■ What to work on
Determine how many lines in the entries below hold "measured". Respond with that number only.

Stored data
....

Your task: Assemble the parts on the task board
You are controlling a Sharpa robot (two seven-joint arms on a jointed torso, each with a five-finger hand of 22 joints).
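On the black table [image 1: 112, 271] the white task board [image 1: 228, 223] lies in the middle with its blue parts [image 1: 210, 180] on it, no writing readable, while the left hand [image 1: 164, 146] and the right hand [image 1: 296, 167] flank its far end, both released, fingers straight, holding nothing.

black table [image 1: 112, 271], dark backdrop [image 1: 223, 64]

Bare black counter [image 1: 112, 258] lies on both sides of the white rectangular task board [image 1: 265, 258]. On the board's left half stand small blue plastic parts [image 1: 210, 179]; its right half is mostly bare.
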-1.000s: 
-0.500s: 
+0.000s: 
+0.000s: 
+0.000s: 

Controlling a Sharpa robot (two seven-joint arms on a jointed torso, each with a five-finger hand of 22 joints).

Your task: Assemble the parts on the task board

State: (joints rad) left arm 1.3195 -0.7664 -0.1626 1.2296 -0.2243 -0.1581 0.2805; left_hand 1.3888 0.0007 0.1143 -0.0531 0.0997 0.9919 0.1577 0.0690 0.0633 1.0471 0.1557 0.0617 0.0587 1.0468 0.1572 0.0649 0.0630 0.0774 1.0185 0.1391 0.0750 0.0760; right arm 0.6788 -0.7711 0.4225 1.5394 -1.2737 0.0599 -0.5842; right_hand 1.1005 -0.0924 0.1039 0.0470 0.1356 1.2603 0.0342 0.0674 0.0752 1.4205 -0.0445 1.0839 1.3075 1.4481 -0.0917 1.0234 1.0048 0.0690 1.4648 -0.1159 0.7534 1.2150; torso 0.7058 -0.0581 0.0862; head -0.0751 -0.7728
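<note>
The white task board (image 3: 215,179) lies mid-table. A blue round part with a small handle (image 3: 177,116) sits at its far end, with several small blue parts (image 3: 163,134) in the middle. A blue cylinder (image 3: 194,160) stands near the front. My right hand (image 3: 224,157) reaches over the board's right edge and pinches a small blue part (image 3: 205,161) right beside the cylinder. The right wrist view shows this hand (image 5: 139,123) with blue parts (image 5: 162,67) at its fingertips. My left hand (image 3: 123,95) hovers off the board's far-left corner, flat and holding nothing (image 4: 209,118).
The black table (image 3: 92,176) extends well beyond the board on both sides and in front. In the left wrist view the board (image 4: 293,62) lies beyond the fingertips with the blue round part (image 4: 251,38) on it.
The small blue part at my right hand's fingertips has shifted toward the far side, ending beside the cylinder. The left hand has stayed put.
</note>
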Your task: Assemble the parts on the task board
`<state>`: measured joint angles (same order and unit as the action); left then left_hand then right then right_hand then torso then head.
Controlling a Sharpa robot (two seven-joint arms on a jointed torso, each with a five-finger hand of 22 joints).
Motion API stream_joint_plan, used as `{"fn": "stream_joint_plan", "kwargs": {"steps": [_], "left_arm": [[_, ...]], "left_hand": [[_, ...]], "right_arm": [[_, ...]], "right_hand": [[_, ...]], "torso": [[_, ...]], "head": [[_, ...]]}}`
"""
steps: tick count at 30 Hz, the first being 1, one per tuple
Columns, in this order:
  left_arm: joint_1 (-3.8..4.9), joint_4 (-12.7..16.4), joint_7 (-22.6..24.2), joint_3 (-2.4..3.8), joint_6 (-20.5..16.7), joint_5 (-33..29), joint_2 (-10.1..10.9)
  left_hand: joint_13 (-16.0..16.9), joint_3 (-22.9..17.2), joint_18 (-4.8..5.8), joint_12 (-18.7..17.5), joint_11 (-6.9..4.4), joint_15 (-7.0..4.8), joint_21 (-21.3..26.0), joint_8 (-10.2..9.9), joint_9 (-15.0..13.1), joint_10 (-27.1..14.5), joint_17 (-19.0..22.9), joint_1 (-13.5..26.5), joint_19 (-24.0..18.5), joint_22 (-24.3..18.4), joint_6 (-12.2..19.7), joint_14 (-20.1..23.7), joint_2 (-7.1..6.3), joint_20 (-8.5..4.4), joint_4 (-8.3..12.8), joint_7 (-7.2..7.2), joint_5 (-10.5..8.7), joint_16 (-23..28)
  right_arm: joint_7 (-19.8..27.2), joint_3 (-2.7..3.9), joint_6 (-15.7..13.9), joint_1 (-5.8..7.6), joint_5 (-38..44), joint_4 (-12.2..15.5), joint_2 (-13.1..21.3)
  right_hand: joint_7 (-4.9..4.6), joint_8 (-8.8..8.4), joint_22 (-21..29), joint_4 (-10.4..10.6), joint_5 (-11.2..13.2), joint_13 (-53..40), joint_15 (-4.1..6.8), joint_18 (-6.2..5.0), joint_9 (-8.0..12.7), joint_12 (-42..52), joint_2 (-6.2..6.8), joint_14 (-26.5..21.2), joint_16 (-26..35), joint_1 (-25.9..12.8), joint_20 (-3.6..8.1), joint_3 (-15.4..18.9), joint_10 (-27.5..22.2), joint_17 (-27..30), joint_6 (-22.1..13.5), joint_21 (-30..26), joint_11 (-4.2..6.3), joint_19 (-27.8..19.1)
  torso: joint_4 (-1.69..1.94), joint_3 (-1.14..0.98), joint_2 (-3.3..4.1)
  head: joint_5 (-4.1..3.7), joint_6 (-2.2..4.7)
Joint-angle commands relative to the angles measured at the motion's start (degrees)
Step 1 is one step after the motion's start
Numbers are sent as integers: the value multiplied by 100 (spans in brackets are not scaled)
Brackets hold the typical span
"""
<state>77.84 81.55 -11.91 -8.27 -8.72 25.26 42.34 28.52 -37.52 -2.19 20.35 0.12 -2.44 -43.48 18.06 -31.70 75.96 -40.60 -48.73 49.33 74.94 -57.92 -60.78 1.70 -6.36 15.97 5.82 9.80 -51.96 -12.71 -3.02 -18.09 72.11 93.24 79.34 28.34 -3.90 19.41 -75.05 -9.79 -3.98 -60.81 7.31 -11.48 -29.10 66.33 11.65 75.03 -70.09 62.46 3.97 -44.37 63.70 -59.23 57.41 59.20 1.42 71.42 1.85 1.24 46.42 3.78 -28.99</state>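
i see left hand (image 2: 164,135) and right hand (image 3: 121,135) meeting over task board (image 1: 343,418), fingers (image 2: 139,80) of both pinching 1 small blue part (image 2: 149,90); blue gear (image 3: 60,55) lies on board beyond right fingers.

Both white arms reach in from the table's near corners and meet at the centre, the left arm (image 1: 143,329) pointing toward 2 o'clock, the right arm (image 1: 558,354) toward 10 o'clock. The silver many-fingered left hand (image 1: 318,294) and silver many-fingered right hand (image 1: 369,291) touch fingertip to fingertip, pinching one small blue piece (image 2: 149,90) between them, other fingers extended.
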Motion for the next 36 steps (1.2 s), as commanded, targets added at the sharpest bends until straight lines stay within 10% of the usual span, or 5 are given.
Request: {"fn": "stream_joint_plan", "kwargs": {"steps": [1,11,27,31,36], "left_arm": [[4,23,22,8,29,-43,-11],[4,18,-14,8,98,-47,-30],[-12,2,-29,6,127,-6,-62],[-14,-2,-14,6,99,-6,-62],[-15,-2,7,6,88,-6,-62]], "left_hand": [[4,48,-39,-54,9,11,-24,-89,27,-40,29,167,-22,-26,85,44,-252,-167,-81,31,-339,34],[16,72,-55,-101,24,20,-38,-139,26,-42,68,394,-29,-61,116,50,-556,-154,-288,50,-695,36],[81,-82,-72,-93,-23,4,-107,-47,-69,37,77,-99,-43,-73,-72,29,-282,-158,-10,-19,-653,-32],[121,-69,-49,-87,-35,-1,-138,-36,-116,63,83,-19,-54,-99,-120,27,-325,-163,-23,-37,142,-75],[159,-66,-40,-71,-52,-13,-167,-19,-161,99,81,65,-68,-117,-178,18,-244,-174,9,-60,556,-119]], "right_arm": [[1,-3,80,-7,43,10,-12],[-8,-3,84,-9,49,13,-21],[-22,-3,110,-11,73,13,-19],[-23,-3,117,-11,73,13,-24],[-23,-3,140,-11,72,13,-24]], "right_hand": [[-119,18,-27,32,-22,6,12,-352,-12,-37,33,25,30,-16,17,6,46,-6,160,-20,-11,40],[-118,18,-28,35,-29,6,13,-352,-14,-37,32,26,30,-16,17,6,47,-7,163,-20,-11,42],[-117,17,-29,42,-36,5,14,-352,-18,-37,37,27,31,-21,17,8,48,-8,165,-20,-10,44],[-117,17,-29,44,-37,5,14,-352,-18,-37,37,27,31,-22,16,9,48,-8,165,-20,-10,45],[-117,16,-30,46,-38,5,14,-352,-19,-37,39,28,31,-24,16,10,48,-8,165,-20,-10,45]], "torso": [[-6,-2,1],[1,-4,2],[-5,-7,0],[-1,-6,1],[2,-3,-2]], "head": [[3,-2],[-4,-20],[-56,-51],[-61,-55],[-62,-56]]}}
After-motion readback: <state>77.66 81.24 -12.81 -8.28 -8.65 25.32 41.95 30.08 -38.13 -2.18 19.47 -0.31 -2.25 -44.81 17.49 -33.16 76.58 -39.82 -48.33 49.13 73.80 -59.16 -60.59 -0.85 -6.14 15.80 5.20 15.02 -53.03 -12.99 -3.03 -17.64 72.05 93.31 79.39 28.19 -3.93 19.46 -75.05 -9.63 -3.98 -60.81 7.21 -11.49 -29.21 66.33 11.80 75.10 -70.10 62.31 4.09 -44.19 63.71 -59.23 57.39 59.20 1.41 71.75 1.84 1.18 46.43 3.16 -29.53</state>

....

■ Answer space
2